- How to complete this task: Return verbatim every line from the first line of the data below to the line that contains "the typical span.", inclusive, and no further.

- Dataset excerpt:
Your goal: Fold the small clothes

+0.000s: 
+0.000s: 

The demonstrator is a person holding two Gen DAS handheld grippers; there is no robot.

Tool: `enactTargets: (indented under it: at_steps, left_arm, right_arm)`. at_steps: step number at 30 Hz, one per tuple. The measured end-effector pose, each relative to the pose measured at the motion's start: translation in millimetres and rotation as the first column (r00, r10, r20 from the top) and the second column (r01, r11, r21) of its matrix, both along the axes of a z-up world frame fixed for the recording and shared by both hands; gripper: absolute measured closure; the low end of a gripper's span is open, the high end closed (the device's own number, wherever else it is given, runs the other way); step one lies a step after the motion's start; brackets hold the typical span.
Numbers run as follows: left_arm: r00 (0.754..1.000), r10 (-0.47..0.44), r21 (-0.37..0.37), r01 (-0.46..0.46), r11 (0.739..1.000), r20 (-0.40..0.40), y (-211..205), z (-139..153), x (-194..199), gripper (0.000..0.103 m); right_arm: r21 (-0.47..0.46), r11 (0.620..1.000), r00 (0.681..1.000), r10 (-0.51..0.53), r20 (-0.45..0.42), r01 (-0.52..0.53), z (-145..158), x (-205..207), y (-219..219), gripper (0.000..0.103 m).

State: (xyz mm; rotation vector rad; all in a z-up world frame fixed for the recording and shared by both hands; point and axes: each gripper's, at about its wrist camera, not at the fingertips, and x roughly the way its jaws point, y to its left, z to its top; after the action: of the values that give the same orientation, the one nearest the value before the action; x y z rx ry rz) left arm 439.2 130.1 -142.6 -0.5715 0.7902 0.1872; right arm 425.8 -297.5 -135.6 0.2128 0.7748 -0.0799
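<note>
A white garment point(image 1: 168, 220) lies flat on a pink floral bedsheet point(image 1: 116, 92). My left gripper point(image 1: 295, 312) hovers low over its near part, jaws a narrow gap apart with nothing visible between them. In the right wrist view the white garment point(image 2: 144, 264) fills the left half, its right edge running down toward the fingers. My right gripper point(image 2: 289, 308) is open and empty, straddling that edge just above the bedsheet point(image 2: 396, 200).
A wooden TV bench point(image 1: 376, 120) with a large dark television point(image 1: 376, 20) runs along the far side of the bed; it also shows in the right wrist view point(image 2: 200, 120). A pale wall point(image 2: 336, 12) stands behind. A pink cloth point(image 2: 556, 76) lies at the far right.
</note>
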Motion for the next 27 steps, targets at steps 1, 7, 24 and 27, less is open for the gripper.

- Result of the task:
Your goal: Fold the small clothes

+0.000s: 
+0.000s: 

The demonstrator is a person holding two Gen DAS handheld grippers; there is no robot.

Tool: `enactTargets: (indented under it: at_steps, left_arm, right_arm)`. at_steps: step number at 30 Hz, one per tuple. The measured end-effector pose, each relative to the pose measured at the motion's start: translation in millimetres and rotation as the first column (r00, r10, r20 from the top) and the second column (r01, r11, r21) of its matrix, both along the axes of a z-up world frame fixed for the recording and shared by both hands; gripper: absolute measured closure; the low end of a gripper's span is open, the high end closed (the device's own number, wherever else it is given, runs the other way); step one lies a step after the motion's start; brackets hold the typical span.

No further response is required.